我经常批量加载一个包含 50 多列的 4M 行表,大约需要 2 分钟。如果您需要进一步的一对一建议,我很乐意将其离线。
Your colleague is kind of correct - 500M records in DB is fine, I've used DB's with 2G rows and that was 10 years back. Indexing every column is a problem - the indexes will slow every new record insert, and building the indexes will take a looonng time. You need to identify what kind of queries you'll run and then index appropriately. With so many records you may get benefits by normalising the data - a flat structure is often faster, but if you have repetitive long text fields, then replacing them with lookups may give storage and indexing benefits. Without seeing the data it's hard to give more precise advice.

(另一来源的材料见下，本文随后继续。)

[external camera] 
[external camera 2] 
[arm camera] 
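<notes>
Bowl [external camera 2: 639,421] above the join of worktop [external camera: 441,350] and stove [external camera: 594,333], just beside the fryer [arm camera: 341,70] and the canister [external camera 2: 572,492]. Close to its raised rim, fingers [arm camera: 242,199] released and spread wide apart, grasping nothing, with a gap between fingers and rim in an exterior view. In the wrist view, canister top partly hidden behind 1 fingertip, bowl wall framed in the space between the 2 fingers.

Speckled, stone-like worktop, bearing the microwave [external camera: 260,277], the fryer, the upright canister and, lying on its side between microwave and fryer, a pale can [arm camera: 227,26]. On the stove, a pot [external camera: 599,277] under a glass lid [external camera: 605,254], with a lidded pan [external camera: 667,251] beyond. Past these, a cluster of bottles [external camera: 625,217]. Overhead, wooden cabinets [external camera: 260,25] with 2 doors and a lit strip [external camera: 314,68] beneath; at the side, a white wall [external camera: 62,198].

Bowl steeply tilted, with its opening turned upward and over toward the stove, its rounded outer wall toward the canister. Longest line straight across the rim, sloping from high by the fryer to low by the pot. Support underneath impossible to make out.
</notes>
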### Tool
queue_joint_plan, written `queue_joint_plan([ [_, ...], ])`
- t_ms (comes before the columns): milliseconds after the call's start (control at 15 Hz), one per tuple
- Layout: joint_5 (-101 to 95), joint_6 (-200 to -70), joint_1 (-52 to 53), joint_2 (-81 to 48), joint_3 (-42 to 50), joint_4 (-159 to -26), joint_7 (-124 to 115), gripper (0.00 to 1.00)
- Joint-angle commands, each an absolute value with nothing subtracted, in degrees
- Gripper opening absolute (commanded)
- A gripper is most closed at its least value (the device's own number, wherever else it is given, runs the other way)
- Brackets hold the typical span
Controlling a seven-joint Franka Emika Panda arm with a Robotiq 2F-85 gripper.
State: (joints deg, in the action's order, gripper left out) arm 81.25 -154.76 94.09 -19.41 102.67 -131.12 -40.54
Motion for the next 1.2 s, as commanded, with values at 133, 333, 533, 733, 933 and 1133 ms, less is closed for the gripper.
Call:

BTW If you do hit performance probs you can also partition the data into physically separate tables, maybe by year?
My next step (after you've chosen your DB platform and found a server) is to get the data loaded and see how it performs. I'd take a look at Bulk Loading your data - I'm a Sql Server bloke so Integration Services is the way to go. I'd make sure you have a single unique key and if it's not in the data add an identity column. Then you're ready to test some of this out. SqlExpress is free, comes with SSIS but it can only handle 10G DBs - but that's enough to get familiar with the issues.
I regularly bulk load a 4M row table with 50+ columns and it takes around 2 minutes. I'm happy to take this offline if you want further one on one advice.